AIM OF THE EXERCISE:
Could you filter the material and copy every line where the word "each" occurs?
*** Begin section ***
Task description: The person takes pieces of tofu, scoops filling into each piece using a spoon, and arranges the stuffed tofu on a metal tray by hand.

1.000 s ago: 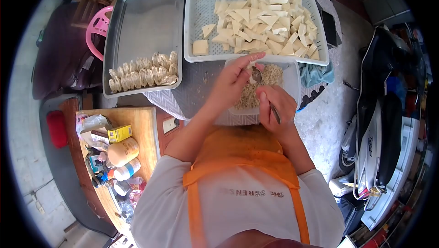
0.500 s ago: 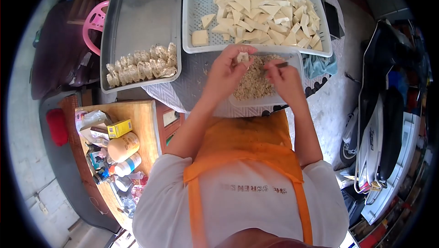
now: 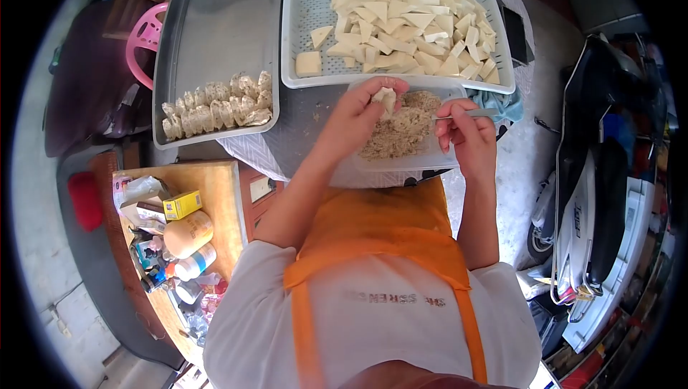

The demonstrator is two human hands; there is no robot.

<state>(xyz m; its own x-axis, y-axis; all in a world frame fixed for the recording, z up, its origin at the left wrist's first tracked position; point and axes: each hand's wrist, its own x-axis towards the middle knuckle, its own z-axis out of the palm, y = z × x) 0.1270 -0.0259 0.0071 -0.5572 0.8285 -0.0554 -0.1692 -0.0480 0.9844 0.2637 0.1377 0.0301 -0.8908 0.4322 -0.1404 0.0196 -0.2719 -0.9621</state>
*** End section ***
SOLVED PROBLEM:
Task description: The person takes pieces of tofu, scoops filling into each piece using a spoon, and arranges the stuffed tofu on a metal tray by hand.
<state>(xyz m; its own x-axis, y-axis; all in a world frame fixed for the recording, z up, its origin at the left wrist's first tracked position; point and axes: each hand's wrist, its own x-axis towards the middle knuckle, its own z-axis out of the palm, y = z × x) 0.1270 -0.0259 0.0071 -0.5572 0.8285 -0.0554 -0.1692 -0.0480 0.9844 0.2637 0.1377 0.0301 -0.8908 0.4322 -0.1404 0.0196 -0.2719 -0.9621</state>

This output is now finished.